Na Arábia de Aisha, as mulheres eram pastoras, como a sua irmã, Asma, ou comerciantes de sucesso, como Khadija, a primeira mulher de Maomé. Aisha, escreve Leila Ahmed, viveu num momento de transição e o que fez na vida reflecte tanto as práticas jahilia (período pré-islâmico) como islâmicas. Pouco tempo depois de se casar com o profeta, as mulheres do mensageiro de Alá passaram a cobrir-se e foi-lhes dito - apenas a elas e não a todas - que ficassem em casa. Aos poucos, depois da morte de Aisha, essas práticas generalizaram-se entre as muçulmanas, que cada vez menos participariam nas decisões da comunidade.

A vida de Aisha - e por isso o seu legado - foi fixado entre o século VIII e XI, no período em que todos os textos centrais do islão (excluindo o Corão, de que já havia registo) passaram a ter registo escrito. Spellberg diz do legado de Aisha que foi registado à luz do que esses homens quiseram guardar do passado e dizer aos muçulmanos do seu presente e do seu futuro. As feministas islâmicas dizem dos textos que codificaram a lei islâmica (Sharia) e assim condicionaram a criação de um corpo jurídico islâmico que têm de ser situados na estrutura patriarcal e dominada pelos homens em que foram produzidos. É por isso, dizem estas mulheres, que a historiografia muçulmana mainstream excluiu Aisha como modelo para as mulheres muçulmanas.

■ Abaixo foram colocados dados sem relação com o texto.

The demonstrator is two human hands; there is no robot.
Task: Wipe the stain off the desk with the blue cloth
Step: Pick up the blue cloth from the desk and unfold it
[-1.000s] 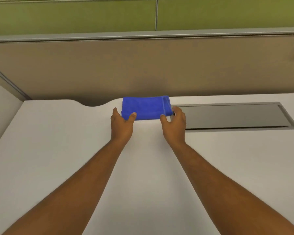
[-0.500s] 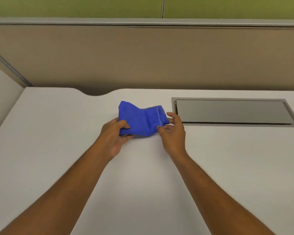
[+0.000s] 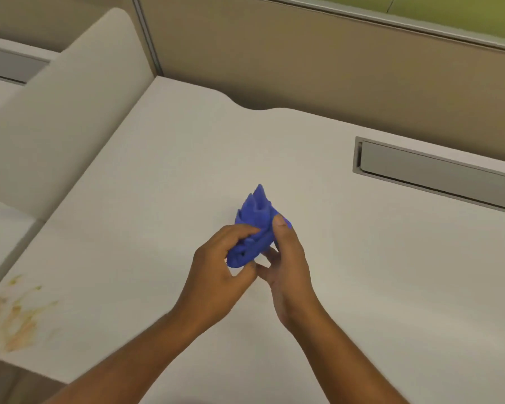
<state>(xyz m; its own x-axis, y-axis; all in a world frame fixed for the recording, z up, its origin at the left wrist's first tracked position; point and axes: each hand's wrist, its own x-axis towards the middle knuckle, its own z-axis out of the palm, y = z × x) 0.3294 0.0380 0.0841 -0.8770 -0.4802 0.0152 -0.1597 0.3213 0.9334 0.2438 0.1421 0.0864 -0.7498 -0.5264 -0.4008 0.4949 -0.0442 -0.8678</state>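
Note:
The blue cloth (image 3: 253, 220) is bunched up and held above the middle of the white desk (image 3: 164, 176). My left hand (image 3: 219, 269) grips its lower part with thumb and fingers. My right hand (image 3: 289, 263) holds its right side, thumb pressed on the cloth. An orange-yellow stain (image 3: 15, 319) is smeared on the desk near its left front corner, well to the left of both hands.
A grey recessed cable tray lid (image 3: 438, 173) lies in the desk at the right back. Beige partition panels (image 3: 318, 62) stand behind the desk, and a low side panel (image 3: 59, 112) borders it on the left. The desk's front-left edge drops off below the stain.
Both hands lifted the cloth off the desk's back edge, pulled it toward me and crumpled it. The view swung left, and the stain came into sight.

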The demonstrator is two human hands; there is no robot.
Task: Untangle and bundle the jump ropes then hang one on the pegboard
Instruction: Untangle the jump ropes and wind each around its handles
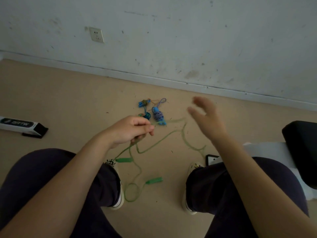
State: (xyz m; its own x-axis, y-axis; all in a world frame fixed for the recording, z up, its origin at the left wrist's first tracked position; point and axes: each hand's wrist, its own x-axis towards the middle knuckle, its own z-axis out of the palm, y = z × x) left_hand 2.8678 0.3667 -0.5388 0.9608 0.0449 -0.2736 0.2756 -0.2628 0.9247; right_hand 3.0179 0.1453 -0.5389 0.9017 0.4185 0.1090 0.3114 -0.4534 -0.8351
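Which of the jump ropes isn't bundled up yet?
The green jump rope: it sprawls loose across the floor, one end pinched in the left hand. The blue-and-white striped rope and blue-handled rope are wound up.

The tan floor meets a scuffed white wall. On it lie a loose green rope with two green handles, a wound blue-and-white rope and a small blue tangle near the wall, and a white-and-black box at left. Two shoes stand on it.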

Spellberg escreve no seu livro dedicado à mulher de Maomé que os muçulmanos podem "nem sempre concordar com as implicações modernas da vida de Aisha, mas o seu legado é demasiado importante para permitir que sejam os eruditos ocidentais a ditar a última palavra". Para os muçulmanos, continua, as implicações do que Aisha fez ou disse são "mais do que um propósito académico" e deverá por isso caber aos muçulmanos "a última palavra na determinação do legado moderno de Aisha".